# Cream cheese baking question



## corazon (Nov 2, 2007)

I'm making these chocolate cupcakes today.  They don't have frosting but instead have a tablespoon of a cream cheese mixture spooned into the center.  The recipe calls for chocolate chips in there but I'm wondering about raspberres instead.  All I have is frozen though.  I was gonna thaw them out and stir some in.  It won't be whole berries in there, probably streaked berries.  I'm just wondering if mixing them in might make the cream cheese mixture too wet and might do something to the texture?
Thanks all!


----------



## Alix (Nov 2, 2007)

Wow, you have me stumped. I don't know what the raspberries would do. I think if you drained them a bit they'd likely be OK, but I would have to try it to see if it would work.

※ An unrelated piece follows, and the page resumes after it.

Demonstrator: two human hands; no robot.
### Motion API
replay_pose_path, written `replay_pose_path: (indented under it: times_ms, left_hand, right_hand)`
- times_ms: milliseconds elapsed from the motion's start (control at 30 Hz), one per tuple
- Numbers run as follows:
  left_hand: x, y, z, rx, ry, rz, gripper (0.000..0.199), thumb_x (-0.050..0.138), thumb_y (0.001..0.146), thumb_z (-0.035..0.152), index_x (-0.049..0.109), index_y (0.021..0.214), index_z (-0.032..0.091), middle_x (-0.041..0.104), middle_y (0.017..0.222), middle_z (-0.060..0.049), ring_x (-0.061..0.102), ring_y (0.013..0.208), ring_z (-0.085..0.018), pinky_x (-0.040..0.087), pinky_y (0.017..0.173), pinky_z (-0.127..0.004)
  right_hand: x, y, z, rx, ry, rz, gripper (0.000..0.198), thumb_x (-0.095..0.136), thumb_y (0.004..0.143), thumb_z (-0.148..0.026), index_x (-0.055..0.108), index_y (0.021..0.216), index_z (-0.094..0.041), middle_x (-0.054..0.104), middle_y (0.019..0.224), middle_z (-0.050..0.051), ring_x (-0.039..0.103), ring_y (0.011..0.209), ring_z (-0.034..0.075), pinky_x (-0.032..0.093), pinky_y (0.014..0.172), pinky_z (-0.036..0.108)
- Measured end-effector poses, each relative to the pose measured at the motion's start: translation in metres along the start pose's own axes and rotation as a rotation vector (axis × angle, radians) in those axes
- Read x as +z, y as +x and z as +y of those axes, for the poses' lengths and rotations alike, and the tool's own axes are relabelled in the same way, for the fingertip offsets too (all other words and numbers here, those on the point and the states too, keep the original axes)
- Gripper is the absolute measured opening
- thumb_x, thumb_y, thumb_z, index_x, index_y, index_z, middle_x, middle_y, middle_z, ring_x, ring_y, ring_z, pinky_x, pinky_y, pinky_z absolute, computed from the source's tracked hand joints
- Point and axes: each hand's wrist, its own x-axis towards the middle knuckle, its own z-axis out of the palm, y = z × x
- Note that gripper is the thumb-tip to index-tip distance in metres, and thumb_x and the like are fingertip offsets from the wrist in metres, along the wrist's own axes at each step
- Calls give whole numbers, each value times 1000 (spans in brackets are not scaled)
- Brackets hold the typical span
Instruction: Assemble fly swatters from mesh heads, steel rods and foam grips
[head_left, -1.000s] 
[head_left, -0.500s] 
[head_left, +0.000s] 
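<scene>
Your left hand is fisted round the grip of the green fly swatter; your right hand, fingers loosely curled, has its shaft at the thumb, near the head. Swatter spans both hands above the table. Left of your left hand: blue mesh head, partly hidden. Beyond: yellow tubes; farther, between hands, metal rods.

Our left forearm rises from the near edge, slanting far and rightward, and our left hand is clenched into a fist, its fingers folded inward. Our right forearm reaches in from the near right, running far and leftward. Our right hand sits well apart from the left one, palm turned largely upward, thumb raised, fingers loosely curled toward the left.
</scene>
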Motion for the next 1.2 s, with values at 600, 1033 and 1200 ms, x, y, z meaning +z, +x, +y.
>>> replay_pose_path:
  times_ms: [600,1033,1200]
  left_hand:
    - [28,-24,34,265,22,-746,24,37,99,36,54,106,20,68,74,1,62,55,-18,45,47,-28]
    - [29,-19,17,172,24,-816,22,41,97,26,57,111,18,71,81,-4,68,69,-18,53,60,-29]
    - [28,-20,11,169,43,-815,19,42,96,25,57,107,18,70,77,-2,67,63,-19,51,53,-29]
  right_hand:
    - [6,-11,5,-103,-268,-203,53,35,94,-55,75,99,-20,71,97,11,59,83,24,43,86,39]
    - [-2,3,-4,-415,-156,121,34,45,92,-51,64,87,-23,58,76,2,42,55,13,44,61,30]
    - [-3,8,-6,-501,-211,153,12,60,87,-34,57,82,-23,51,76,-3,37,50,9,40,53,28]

LOL. Sorry, no help am I? Hopefully someone else will be.


----------



## corazon (Nov 2, 2007)

Thanks anyway Alix.  I will drain the raspberries but I still wonder if it'd be too wet.


----------



## corazon (Nov 2, 2007)

would it be better if I left them frozen and just cut them up?


----------



## Andy M. (Nov 2, 2007)

I would thaw them so they can drain off excess liquid and toss them with a little flour to absorb excess wetness.


----------



## Dina (Nov 2, 2007)

Corazon,
Try thawing the raspberries and draining the excess liquid with cheesecloth or cotton cloth so your cream cheese won't be watery.  It should work.


----------



## flukx (Nov 3, 2007)

Im with Alix and Andy M and Dina.. I think it should be okay, but let us know!


----------